Dua pria pejuang dari masyarakat adat Sihaporas, Kabupaten Simalungun, menghadap majelis hakim.
Jonny Ambarita dan Thomson Ambarita, dua terdakwa kasus penganiayaan di Pengadilan Negeri Simalungun, Sumatera Utara, Senin 10 februari 2020. (Foto: Tagar/Jonatan Nainggolan)

Simalungun - Jonny Ambarita, 44 tahun dan Thomson Ambarita, 41 tahun. Duduk di kursi pesakitan Pengadilan Negeri (PN) Simalungun, Sumatera Utara.

Siang itu, Senin 10 Februari 2020, dua pria pejuang dari masyarakat adat Sihaporas, Kabupaten Simalungun, menghadap majelis hakim dengan hakim ketua Roziyanti dan dua hakim anggota, Justiar Ronal dan Aries Ginting.

Mereka berdua menjadi terdakwa. Didakwa karena menganiaya seorang humas PT Toba Pulp Lestari (PT) TPL Sektor Aek Nauli, bernama Bahara Sibuea.

Didampingi tiga penasehat hukum dari Perhimpunan Bantuan Hukum dan Advokasi Rakyat Sumatera Utara (Bakumsu), Jonny Ambarita dan Thomson Ambarita, menyampaikan pledoi atau pembelaan di muka hakim. Pledoi yang mereka sampaikan, secara lisan, dilontarkan langsung.
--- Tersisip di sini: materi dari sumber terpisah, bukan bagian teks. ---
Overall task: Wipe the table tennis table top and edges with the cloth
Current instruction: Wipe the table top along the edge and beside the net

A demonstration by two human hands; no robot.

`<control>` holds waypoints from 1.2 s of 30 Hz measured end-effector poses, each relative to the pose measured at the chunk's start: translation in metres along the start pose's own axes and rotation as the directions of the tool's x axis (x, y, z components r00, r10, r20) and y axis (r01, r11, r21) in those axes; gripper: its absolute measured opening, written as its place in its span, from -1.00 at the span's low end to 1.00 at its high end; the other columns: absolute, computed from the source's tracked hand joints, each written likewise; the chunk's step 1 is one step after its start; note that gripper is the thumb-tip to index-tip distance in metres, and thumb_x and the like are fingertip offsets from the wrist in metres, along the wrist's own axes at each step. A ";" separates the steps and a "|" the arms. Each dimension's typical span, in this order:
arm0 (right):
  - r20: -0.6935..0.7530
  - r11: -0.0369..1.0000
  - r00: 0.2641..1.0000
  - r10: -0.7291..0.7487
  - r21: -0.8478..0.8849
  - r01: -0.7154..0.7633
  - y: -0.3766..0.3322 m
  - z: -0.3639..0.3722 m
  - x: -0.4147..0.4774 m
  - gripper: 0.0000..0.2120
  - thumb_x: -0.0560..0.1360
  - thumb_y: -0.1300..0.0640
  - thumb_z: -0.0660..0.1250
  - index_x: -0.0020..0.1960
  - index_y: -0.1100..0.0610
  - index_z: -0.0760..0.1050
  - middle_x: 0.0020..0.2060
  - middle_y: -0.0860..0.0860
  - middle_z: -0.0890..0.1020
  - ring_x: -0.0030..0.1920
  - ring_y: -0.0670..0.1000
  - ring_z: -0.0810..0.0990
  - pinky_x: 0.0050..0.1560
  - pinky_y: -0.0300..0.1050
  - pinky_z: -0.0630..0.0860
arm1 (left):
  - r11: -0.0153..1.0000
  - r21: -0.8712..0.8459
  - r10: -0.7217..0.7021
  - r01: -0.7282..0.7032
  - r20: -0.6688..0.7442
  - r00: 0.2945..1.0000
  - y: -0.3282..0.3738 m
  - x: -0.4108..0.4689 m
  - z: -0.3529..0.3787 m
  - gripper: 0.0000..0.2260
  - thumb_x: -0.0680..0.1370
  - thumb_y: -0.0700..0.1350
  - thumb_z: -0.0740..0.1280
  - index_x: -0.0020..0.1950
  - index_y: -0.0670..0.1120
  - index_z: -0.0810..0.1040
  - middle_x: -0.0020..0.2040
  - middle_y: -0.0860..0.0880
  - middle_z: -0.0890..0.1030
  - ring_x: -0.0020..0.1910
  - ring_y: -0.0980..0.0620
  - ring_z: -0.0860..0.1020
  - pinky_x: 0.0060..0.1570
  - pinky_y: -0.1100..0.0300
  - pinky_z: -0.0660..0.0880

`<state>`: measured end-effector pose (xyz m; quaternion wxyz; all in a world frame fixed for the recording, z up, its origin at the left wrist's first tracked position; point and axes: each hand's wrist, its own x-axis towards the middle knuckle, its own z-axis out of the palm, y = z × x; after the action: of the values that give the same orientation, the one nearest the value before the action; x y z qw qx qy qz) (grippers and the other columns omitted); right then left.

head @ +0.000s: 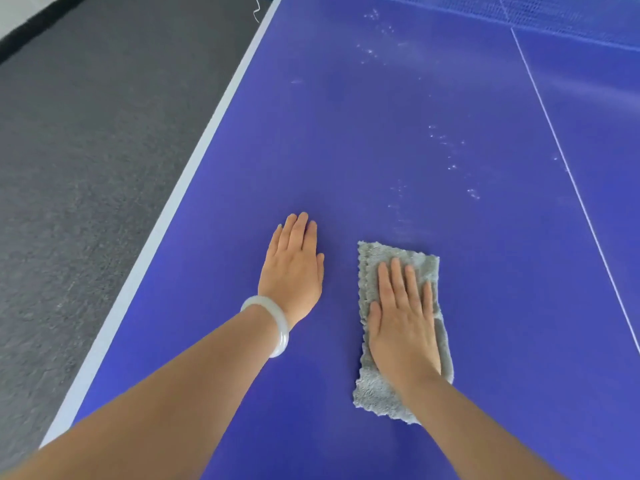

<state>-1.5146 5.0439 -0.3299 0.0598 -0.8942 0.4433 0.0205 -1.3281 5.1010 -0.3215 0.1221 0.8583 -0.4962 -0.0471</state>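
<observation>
Cloth, grey, lay flat under right hand, fingers straight, pressing. Left hand lay flat, fingers extended, on table. White edge ran at frame left; bare blue surface stretched toward upper frame.

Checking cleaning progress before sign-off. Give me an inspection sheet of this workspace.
Surface: blue table top, with white specks ahead of the cloth; pale edge band along its left side.
Job's things: grey cloth lying flat on the table top.
Clutter: nothing seen.
Grips: left grip flat on bare table, bracelet on its wrist; right grip flat, pressing the cloth.
Cables: thin white cord by the far left edge, purpose unclear.
Surroundings: net at the far end; dark grey floor to the left.
</observation>
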 end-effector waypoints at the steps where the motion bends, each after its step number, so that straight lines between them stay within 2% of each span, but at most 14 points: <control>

Ke dua terdakwa membantah tudingan telah melakukan pemukulan kepada Bahara Sibuea. Saat insiden bentrok pada Senin 16 September 2019 lalu, mereka hanya berjuang untuk mempertahankan tanah peninggalan leluhurnya, ruang hidupnya, tempat tulang leluhurnya.

Mengerjakan tanah yang ditinggalkan leluhur untuk penghidupan mereka dan wajib mereka jaga untuk generasi penerus mereka kelak, seperti yang telah dilakukan oleh leluhurnya kepada mereka.

"Peninggalan leluhur kaminya, kami kerjakan yang mulia. Sejak saya ditangkap, anak saya tidak mau sekolah lagi. Mohon bebaskan saya dari perkara ini yang mulia," ujar Thomson, bapak lima anak itu.

Giliran Jonny Ambarita, dia melontarkan hal serupa bahwa dia tidak ada niatan atau aksi melakukan kekerasan atau tindakan melanggar hukum.

"Majelis hakim yang mulia, sudi kiranya membebaskan saya. Saya tidak melakukan apa-apa. Anak saya masih kecil-kecil, masih butuh kasih sayang seorang ayah," kata bapak empat anak itu.

"Saya juga membuat surat pengaduan ke Polres Simalungun, di lokasi saya terkena pukulan yang mulia. Malah jadi saya yang ditahan," ungkapnya.

Sebelumnya, Jaksa Penuntut Umum (JPU) dari Kejaksaan Negeri (Kejari) Simalungun, Firmansyah menuntut ke dua terdakwa Pasal 170 Ayat (1) KUHPidana dengan pidana penjara 1 tahun 6 bulan penjara.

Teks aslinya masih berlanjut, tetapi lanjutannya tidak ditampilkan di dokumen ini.